La comédienne, qui s’exprime pour la première fois depuis son accident vasculaire, est revenue sur sa relation avec l’acteur du Mépris avec lequel elle a partagé l’écran dans onze films.
Elle ne s’était pas exprimée publiquement depuis son accident vasculaire en novembre. C’est pour rendre hommage à Michel Piccoli que Catherine Deneuve a décidé de s’exprimer pour la première fois depuis de longs mois. Pour Les Inrocks , l’actrice revient sur sa relation avec l’acteur du Mépris, avec lequel elle a partagé l’écran à de nombreuses reprises depuis les années 1960.

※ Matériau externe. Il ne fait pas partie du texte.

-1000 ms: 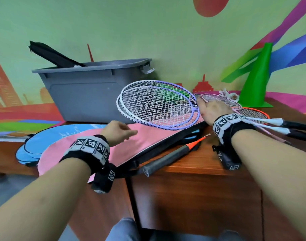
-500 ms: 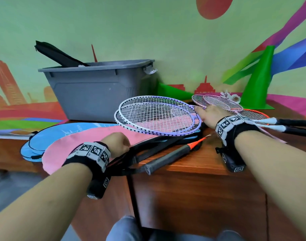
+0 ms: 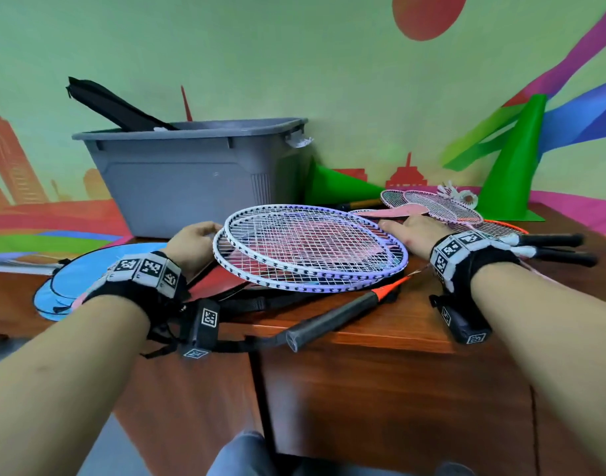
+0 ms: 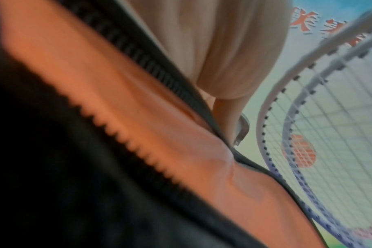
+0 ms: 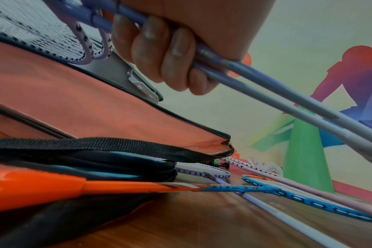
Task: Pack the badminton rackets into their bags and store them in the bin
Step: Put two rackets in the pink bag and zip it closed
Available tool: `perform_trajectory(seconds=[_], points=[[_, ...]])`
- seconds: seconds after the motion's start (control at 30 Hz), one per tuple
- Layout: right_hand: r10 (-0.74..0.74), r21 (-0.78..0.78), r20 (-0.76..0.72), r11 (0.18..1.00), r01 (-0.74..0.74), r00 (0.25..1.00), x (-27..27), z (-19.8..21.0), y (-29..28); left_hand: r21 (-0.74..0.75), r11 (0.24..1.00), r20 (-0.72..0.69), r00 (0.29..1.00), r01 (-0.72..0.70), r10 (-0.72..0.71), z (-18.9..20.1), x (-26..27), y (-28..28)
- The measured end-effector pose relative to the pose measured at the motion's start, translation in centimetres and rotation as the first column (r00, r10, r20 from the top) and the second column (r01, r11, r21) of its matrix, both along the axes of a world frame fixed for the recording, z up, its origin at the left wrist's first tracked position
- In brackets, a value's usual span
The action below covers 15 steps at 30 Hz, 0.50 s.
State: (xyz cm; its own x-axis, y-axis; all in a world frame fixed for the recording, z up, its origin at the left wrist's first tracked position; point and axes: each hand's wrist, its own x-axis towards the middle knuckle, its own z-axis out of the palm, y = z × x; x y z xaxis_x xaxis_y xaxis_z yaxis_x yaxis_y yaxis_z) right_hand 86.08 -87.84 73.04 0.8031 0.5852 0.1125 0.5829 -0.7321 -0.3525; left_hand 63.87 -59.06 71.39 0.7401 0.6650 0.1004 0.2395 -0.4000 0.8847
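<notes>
Two purple-framed rackets lie stacked, heads nearly flat over the open pink bag. My right hand grips both of their shafts just behind the heads; in the right wrist view its fingers curl round the two purple shafts. My left hand is at the bag's far left edge beside the racket heads. In the left wrist view its fingers hold the zipper edge of the pink bag lifted. The grey bin stands behind, with a black bag sticking out of it.
A blue bag lies under the pink one at the left. An orange and black racket points its handle over the table's front edge. More rackets, shuttlecocks and two green cones sit at the right.
The two purple rackets have come down from a tilt to nearly flat over the bag. My left hand has moved forward to the bag's far edge and lifted its flap.
</notes>
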Motion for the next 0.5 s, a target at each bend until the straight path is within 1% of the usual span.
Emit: perform_trajectory(seconds=[0.1, 0.2, 0.33, 0.4, 0.5], points=[[0.005, -0.044, -0.002, 0.999, -0.005, 1.000, 0.5, -0.3, 0.1, -0.152, 0.988, 0.020, 1.000, -0.005, 0.008, 0.6, -0.3, -0.8], [-0.012, -0.069, 0.017, 0.998, 0.014, 1.000, 0.9, -0.7, 0.2, -0.251, 0.967, 0.065, 0.998, 0.035, -0.019, 0.8, -0.2, -1.3], [-0.009, -0.074, 0.005, 0.997, 0.010, 1.000, 0.9, -0.9, 0.4, -0.305, 0.950, 0.063, 0.997, 0.060, -0.043, 0.9, -0.4, -1.0], [-0.009, -0.066, 0.006, 0.998, 0.010, 1.000, 0.9, -1.1, 0.4, -0.342, 0.939, 0.082, 0.997, 0.041, -0.013, 0.9, -0.4, -0.7], [0.005, -0.099, 0.024, 0.995, -0.002, 1.000, 0.8, -1.6, 0.4, -0.349, 0.937, 0.092, 0.995, -0.002, 0.037, 1.3, -0.3, -0.3]])
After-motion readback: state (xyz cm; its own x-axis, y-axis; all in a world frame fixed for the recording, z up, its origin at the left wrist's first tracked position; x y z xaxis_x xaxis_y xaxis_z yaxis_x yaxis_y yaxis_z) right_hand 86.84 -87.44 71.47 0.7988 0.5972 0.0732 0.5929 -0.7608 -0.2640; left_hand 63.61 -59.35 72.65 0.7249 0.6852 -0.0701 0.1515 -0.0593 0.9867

«Michel et moi avons tourné beaucoup de films ensemble, se souvient la comédienne de 76 ans. Onze, me semble-t-il. Ça a créé un lien assez fort entre nous, mais que je ne qualifierais pas d’amitié, car nous nous sommes assez peu vus en dehors de ces tournages. Mais notre complicité dans le travail était très forte et elle s’est prolongée sur un temps très long. Nous adorions nous retrouver. Un lien intime, une compréhension mutuelle, un amusement à être ensemble, se remettaient immédiatement en place à chaque fois que nous tournions ensemble.»
Catherine Deneuve raconte ensuite ses souvenirs de chacune de leurs apparitions à l’écran depuis Les Créatures (Agnès Varda, 1965). «Michel et moi nous sommes d’emblée très bien entendus, déclare-t-elle. J’appréciais beaucoup son humour, son charme, sa malice, une forme de réserve aussi.» L’actrice se souvient de la complicité entre Piccoli et Juliette Greco, venue assister au tournage de Belle de Jour (Luis Buñuel, 1967). «Je prenais beaucoup de plaisir à les observer, explique-t-elle. Je me souviens que Michel était très précautionneux avec elle, et en même temps il y avait entre eux une atmosphère extrêmement blagueuse, une joute perpétuelle. Ils se mesuraient sans cesse l’un à l’autre sur le terrain de l’ironie, de la dérision. C’était très charmant.»
De toutes leurs expériences communes, La Chamade (Alain Cavalier, 1968) aura presque fait battre le cœur de la comédienne pour Piccoli. «C’est probablement le tournage sur lequel nous avons été le plus proches, confie-t-elle. Nous avions beaucoup de scènes ensemble. Cela tenait aussi à la nature de ce que nous devions jouer: une intimité de couple très forte. Tout à coup, il devenait un homme que j’aurais pu aimer. C’est un souvenir très intense.»
Après deux films de Marco Ferreri dans les années 1970 (Liza et Touche pas la femme blanche), le duo ne s’est pas recroisé devant une caméra pendant plus de 20 ans. «À partir des années 1990, nous nous sommes donc retrouvés quelquefois, mais souvent le temps d’une scène, de façon un peu courte, parce que, lui ou moi selon les cas, ne faisions qu’une participation au film», précise l’actrice des Demoiselles de Rochefort.
Les Lignes de Wellington (Valeria Sarmiento, 2012), marque la dernière collaboration Deneuve-Piccoli à l’écran. «En tant que personne, sa sensibilité, à la fois délicate et par moments assez brusque, me plaisait beaucoup, conclut la comédienne. Bien sûr, je l’aimais aussi énormément comme acteur. Son jeu était extrêmement subtil. Et surtout, presque toujours, remarquablement ambigu.»
Michel Piccoli, quant à lui, se souvenait avoir été aux côtés de Deneuve sur le tournage de Benjamin ou Les mémoires d’un puceau, lorsque celle-ci a appris le décès de sa sœur Françoise Dorléac en 1967. Dans une interview accordée à L’Express en 2000, il expliquait l’avoir baptisée affectueusement «la petite». «Je l’ai surnommée ainsi parce que la première fois que l’on a tourné ensemble, elle était non seulement beaucoup plus jeune que moi, mais aussi craintive, presque fragile, déclarait-il à l’hebdomadaire. Je continue de l’appeler “la petite” parce qu’on a toujours la même différence d’âge et que ce n’est pas parce que c’est une star que je vais changer mes habitudes.»